:: WORK REQUIRED ::
Leave out any pictures and transcribe all other data below exactly.

-- SOURCE DATA follows --

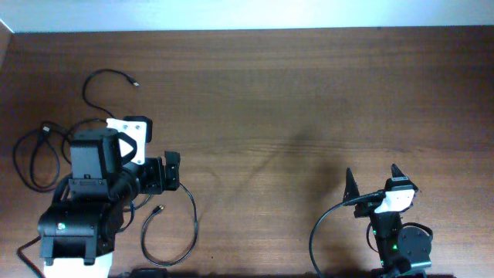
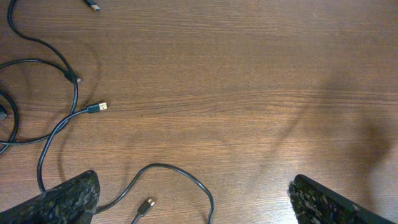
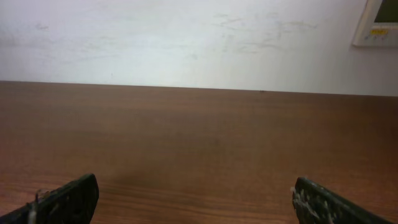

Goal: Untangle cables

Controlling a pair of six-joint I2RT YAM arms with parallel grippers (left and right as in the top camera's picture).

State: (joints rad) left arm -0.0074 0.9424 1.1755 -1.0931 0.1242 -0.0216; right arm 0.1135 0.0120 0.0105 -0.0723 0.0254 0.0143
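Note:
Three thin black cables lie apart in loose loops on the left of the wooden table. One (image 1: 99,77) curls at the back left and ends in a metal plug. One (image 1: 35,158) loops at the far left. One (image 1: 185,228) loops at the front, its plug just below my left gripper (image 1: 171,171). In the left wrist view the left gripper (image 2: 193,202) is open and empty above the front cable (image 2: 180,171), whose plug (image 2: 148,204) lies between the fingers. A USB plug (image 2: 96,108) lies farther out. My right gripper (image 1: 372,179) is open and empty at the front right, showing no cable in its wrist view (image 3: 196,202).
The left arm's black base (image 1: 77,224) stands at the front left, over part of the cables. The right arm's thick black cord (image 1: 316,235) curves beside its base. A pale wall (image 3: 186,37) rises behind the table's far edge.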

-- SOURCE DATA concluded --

:: EXPECTED ANSWER ::
Goal: Untangle cables

Controlling a pair of six-joint I2RT YAM arms with parallel grippers (left and right as in the top camera's picture).

State: (joints rad) left arm -0.0074 0.9424 1.1755 -1.0931 0.1242 -0.0216; right arm 0.1135 0.0120 0.0105 -0.0723 0.0254 0.0143
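Note:
Three thin black cables lie apart in loose loops on the left of the wooden table. One (image 1: 99,77) curls at the back left and ends in a metal plug. One (image 1: 35,158) loops at the far left. One (image 1: 185,228) loops at the front, its plug just below my left gripper (image 1: 171,171). In the left wrist view the left gripper (image 2: 193,202) is open and empty above the front cable (image 2: 180,171), whose plug (image 2: 148,204) lies between the fingers. A USB plug (image 2: 96,108) lies farther out. My right gripper (image 1: 372,179) is open and empty at the front right, showing no cable in its wrist view (image 3: 196,202).
The left arm's black base (image 1: 77,224) stands at the front left, over part of the cables. The right arm's thick black cord (image 1: 316,235) curves beside its base. A pale wall (image 3: 186,37) rises behind the table's far edge.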

That completes the response.